> [ASSIGNMENT]:
Copy the listing exactly. Omit nothing.

***** INPUT DATA *****

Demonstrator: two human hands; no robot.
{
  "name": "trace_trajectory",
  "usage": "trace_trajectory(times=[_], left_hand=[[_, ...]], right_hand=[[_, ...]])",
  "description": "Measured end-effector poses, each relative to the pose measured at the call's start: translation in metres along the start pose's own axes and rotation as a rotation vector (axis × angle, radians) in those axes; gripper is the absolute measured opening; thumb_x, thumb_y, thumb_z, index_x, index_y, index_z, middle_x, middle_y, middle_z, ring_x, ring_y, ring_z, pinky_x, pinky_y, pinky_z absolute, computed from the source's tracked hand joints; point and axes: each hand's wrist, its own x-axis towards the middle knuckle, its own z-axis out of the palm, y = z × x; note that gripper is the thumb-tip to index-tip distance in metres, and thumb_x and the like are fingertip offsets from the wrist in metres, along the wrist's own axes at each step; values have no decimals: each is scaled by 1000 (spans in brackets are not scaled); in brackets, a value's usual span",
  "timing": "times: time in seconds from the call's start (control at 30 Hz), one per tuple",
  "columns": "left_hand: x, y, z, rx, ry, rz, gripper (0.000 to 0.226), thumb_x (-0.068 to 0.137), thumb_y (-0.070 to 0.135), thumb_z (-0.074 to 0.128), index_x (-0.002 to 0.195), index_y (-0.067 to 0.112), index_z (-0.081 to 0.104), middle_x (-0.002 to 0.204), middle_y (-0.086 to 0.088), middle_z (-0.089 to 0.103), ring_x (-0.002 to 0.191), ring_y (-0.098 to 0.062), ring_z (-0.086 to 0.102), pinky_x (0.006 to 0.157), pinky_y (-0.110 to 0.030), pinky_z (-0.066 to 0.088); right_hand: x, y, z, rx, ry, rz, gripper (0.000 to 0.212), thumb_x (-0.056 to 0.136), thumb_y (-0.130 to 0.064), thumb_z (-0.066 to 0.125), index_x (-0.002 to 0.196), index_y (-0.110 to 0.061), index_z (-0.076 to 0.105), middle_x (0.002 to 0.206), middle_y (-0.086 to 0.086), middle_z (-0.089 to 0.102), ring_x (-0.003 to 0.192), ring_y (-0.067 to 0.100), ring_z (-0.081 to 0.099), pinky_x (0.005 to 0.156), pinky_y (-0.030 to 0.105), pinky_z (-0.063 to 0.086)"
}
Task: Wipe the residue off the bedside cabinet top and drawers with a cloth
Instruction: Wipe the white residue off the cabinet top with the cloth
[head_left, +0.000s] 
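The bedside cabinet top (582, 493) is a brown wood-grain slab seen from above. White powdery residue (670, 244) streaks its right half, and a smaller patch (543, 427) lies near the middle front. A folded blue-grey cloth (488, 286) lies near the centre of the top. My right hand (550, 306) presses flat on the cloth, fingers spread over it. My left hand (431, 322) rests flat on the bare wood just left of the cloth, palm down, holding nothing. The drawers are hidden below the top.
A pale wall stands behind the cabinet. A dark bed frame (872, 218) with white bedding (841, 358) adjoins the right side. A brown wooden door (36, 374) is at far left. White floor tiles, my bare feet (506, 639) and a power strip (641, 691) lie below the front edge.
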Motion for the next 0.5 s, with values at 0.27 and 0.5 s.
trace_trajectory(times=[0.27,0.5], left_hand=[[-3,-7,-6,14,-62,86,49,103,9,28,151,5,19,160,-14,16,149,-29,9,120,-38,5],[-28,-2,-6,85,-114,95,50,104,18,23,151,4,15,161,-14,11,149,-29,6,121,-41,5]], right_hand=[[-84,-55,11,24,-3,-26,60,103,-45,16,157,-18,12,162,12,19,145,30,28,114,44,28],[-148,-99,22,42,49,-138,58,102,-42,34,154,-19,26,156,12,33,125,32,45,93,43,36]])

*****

> [TASK OUTPUT]:
Demonstrator: two human hands; no robot.
{
  "name": "trace_trajectory",
  "usage": "trace_trajectory(times=[_], left_hand=[[_, ...]], right_hand=[[_, ...]])",
  "description": "Measured end-effector poses, each relative to the pose measured at the call's start: translation in metres along the start pose's own axes and rotation as a rotation vector (axis × angle, radians) in those axes; gripper is the absolute measured opening; thumb_x, thumb_y, thumb_z, index_x, index_y, index_z, middle_x, middle_y, middle_z, ring_x, ring_y, ring_z, pinky_x, pinky_y, pinky_z absolute, computed from the source's tracked hand joints; point and axes: each hand's wrist, its own x-axis towards the middle knuckle, its own z-axis out of the palm, y = z × x; note that gripper is the thumb-tip to index-tip distance in metres, and thumb_x and the like are fingertip offsets from the wrist in metres, along the wrist's own axes at each step; values have no decimals: each is scaled by 1000 (spans in brackets are not scaled); in brackets, a value's usual span",
  "timing": "times: time in seconds from the call's start (control at 30 Hz), one per tuple",
  "columns": "left_hand: x, y, z, rx, ry, rz, gripper (0.000 to 0.226), thumb_x (-0.068 to 0.137), thumb_y (-0.070 to 0.135), thumb_z (-0.074 to 0.128), index_x (-0.002 to 0.195), index_y (-0.067 to 0.112), index_z (-0.081 to 0.104), middle_x (-0.002 to 0.204), middle_y (-0.086 to 0.088), middle_z (-0.089 to 0.103), ring_x (-0.002 to 0.191), ring_y (-0.098 to 0.062), ring_z (-0.086 to 0.102), pinky_x (0.006 to 0.157), pinky_y (-0.110 to 0.030), pinky_z (-0.066 to 0.088); right_hand: x, y, z, rx, ry, rz, gripper (0.000 to 0.212), thumb_x (-0.056 to 0.136), thumb_y (-0.130 to 0.064), thumb_z (-0.066 to 0.125), index_x (-0.002 to 0.196), index_y (-0.110 to 0.061), index_z (-0.076 to 0.105), middle_x (0.002 to 0.206), middle_y (-0.086 to 0.086), middle_z (-0.089 to 0.102), ring_x (-0.003 to 0.192), ring_y (-0.067 to 0.100), ring_z (-0.081 to 0.099), pinky_x (0.005 to 0.156), pinky_y (-0.030 to 0.105), pinky_z (-0.063 to 0.086)"
}
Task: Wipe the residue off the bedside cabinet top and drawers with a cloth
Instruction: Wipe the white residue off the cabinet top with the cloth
[head_left, +0.000s] 
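The bedside cabinet top (582, 493) is a brown wood-grain slab seen from above. White powdery residue (670, 244) streaks its right half, and a smaller patch (543, 427) lies near the middle front. A folded blue-grey cloth (488, 286) lies near the centre of the top. My right hand (550, 306) presses flat on the cloth, fingers spread over it. My left hand (431, 322) rests flat on the bare wood just left of the cloth, palm down, holding nothing. The drawers are hidden below the top.
A pale wall stands behind the cabinet. A dark bed frame (872, 218) with white bedding (841, 358) adjoins the right side. A brown wooden door (36, 374) is at far left. White floor tiles, my bare feet (506, 639) and a power strip (641, 691) lie below the front edge.
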Motion for the next 0.5 s, with values at 0.27 and 0.5 s.
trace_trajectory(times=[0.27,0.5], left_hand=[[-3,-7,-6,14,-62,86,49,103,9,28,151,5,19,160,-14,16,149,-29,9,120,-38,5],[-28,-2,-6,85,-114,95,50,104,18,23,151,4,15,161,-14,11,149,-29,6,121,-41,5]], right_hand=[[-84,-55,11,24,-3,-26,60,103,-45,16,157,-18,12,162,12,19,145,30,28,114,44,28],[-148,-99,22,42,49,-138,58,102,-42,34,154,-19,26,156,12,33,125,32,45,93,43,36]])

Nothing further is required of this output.